You may have to repeat the question loudly. Try turning it up to 11.
Vixen is quite happy with the notion that ′
always indicates feet and ″
always indicates inches, and that we can omit the unused, unnormalized yards because these two symbols are unmistakable for length measurements regardless of any variation in context. She is correct there.
But when notating time duration using the same system, she insists there is no similar rule. (Hint: there is.) She claims that for time duration, ′ can mean either hours or minutes, depending on context, and that ″ can mean either minutes or seconds, depending on the same context. The notion of context she advocates is that the reader is just supposed to know what duration of time would be compatible with the value stated. So a statement,
John finished the race in 4′ 33″.
obviously means the race was for a mile and John ran it in four minutes thirty-three seconds, because that would be a reasonably understood context. Except that the race was actually a marathon and John ran it in four hours, thirty-three minutes, and the notation is exactly and ambiguously unchaged. Vixen hasn't explained how seconds would be notated in that case under her foisted vernacular usage.

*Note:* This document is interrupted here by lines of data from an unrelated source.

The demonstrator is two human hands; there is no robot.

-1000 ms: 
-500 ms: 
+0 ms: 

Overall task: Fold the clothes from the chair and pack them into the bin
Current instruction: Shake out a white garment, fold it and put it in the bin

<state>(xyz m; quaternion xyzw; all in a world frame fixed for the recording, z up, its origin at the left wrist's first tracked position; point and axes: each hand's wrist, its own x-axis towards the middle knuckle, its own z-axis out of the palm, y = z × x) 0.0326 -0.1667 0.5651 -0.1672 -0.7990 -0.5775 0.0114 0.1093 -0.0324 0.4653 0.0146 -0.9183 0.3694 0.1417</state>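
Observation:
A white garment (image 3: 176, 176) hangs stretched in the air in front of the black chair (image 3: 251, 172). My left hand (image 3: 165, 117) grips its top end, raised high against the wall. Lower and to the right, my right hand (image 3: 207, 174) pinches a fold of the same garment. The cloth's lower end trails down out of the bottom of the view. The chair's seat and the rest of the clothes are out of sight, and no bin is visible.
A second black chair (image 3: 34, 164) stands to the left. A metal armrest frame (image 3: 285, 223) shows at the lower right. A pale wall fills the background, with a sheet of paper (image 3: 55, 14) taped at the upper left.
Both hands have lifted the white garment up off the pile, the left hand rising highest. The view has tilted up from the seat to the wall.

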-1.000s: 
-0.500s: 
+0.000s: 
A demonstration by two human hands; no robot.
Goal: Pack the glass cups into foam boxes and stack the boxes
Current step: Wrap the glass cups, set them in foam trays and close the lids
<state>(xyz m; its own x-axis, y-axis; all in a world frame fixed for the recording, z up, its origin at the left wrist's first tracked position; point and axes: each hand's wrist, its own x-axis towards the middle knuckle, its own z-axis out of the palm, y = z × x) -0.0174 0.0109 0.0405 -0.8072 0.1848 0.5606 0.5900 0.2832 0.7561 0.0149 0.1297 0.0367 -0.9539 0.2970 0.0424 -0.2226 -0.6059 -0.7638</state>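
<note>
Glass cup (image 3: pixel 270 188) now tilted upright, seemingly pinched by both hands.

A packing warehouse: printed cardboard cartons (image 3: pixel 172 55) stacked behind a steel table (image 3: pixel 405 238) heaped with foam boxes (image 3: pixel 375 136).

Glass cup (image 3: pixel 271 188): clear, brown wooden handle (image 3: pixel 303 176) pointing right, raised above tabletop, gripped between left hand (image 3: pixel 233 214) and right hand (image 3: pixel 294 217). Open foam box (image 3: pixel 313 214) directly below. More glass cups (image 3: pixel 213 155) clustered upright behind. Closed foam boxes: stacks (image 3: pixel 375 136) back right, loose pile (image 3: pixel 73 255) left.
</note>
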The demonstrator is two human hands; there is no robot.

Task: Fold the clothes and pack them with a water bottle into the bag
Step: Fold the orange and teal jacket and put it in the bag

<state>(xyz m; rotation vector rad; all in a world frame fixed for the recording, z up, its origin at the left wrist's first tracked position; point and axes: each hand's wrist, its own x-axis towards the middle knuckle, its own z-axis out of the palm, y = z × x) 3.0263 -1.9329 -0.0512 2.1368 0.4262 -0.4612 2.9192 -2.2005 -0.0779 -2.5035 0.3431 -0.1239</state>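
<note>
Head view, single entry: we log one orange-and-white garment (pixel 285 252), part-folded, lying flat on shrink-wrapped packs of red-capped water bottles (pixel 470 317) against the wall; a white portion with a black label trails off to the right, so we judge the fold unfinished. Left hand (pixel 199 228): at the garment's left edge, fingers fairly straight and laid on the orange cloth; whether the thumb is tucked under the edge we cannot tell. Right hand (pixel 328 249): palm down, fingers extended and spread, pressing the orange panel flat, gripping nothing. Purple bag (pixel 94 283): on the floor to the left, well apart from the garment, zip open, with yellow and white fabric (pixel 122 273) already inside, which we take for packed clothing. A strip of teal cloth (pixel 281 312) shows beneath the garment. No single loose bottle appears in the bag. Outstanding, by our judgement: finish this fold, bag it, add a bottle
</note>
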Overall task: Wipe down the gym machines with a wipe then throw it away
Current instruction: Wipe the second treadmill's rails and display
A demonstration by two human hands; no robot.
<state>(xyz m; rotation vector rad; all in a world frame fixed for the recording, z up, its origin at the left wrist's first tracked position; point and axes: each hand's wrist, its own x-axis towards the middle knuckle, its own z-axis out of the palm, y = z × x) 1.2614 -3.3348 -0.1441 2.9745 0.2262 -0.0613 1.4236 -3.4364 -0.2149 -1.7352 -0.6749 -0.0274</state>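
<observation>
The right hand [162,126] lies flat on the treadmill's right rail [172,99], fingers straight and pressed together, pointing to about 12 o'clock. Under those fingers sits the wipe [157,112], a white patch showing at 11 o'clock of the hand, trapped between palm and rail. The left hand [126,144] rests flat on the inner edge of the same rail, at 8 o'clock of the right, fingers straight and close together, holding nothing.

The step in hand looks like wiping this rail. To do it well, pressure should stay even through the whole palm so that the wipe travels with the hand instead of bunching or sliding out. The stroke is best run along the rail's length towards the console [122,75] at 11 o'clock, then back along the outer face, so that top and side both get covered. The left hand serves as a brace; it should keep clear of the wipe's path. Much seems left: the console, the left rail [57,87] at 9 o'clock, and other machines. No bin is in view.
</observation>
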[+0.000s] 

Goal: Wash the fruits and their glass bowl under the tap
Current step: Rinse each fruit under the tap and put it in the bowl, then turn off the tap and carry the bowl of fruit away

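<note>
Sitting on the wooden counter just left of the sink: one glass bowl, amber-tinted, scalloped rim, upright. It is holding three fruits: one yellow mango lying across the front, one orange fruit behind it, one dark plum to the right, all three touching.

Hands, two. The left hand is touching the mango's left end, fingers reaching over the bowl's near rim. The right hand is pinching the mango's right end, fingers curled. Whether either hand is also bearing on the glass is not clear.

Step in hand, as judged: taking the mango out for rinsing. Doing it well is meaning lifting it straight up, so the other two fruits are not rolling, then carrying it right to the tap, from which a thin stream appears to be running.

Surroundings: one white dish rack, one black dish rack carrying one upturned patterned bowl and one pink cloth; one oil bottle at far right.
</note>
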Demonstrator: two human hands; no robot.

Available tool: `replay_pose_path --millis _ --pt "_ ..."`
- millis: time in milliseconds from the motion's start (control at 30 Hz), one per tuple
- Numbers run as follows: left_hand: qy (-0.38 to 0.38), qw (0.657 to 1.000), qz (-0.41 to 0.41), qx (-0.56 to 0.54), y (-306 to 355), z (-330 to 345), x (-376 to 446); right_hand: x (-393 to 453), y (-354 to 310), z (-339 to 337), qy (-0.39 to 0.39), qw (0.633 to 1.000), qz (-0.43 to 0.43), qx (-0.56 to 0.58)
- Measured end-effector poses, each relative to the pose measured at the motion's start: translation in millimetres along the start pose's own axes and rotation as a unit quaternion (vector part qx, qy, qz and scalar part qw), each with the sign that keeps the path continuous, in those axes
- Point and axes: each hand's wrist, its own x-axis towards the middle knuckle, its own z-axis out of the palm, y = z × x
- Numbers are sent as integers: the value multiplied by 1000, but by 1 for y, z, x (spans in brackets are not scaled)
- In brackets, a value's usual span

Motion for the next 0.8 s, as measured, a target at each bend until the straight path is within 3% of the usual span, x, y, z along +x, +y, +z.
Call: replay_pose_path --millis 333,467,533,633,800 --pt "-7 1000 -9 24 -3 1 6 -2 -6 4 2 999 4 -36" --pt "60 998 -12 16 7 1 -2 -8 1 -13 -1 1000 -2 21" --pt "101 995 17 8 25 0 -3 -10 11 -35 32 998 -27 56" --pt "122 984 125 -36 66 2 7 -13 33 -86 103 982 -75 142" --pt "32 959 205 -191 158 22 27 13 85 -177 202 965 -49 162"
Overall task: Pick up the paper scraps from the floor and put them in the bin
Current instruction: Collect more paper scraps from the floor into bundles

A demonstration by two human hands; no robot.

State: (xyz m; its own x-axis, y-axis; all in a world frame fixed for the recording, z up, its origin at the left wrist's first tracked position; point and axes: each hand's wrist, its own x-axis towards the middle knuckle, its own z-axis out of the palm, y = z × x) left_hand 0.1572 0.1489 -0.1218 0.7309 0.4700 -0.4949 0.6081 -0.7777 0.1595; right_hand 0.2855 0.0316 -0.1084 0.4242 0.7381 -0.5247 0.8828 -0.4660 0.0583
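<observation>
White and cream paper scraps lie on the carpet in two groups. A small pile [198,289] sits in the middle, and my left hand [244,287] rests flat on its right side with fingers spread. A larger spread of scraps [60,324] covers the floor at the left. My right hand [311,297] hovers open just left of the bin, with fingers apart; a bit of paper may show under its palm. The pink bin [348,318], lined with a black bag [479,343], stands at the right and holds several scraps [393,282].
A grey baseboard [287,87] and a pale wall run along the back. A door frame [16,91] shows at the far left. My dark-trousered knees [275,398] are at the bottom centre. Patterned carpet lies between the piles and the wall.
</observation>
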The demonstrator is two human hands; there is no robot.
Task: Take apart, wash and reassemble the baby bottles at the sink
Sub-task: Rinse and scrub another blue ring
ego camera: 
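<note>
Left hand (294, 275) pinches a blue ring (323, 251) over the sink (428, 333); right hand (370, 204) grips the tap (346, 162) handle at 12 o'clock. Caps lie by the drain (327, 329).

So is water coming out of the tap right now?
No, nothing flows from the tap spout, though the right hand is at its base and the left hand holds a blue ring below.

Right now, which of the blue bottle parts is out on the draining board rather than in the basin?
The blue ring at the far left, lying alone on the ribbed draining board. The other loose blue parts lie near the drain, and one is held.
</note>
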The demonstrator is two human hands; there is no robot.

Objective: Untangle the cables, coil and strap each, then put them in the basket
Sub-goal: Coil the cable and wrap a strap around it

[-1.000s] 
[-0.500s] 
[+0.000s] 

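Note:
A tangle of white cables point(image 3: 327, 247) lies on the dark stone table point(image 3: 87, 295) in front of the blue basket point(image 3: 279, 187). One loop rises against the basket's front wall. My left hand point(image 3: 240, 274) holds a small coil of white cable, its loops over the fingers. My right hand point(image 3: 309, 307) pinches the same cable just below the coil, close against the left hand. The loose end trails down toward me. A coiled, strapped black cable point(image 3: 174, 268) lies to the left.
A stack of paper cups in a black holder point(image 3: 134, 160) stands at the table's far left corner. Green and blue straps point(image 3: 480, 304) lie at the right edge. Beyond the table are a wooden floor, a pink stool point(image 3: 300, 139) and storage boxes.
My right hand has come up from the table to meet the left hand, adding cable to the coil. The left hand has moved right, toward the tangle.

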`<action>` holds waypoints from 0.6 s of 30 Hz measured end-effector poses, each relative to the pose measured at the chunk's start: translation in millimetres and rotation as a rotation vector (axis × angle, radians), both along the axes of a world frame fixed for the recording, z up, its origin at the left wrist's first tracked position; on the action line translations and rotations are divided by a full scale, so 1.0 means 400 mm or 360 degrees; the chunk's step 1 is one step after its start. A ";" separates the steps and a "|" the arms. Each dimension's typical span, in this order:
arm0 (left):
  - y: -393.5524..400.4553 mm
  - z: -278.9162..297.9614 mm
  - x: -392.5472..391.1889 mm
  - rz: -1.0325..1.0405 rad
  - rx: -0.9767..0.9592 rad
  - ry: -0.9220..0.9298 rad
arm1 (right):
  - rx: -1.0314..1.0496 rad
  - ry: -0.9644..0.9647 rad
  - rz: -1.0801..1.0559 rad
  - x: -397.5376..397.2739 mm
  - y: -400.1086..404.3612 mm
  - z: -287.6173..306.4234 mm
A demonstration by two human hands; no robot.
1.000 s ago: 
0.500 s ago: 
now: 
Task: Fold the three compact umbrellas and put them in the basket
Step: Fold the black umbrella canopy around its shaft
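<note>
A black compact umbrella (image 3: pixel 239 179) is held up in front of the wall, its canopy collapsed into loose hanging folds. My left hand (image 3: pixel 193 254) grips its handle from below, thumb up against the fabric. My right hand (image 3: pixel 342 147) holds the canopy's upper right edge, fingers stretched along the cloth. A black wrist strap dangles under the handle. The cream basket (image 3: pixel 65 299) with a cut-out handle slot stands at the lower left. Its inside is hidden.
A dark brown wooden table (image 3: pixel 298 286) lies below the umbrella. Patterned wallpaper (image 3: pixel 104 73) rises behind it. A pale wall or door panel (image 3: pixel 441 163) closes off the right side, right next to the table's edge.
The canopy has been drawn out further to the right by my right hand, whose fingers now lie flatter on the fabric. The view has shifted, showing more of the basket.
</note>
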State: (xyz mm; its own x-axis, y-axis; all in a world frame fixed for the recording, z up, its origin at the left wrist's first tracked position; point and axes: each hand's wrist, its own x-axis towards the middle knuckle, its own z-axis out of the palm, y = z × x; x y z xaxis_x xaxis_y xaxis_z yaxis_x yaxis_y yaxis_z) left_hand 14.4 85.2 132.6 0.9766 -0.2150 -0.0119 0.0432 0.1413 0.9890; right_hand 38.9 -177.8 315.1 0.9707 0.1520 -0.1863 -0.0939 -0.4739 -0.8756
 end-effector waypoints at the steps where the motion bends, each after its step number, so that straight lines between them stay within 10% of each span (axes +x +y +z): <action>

For someone to state that Cage's innovative avant-garde musical piece is implicitly understood "from context" to last only four minutes and thirty-three seconds—because the context is a musical piece and that's a reasonable inference for the duration of a musical piece—simply means the person hasn't attended a Wagner opera before. We know the notated title is properly pronounced, "Four minutes, thirty-three seconds," not because there is some ineffable context at work here, but because ′ always means minutes of time and ″ always means seconds of time.
The attempt to interpolate vague contextual clues is merely more evidence that Vixen is out of her element when it comes to all things technical. She says context is all-important. That is exactly the opposite of the direction in which technical standards have pushed for the past century. What's all-important these days is for units and symbols to be unique, standardized, and unambiguous.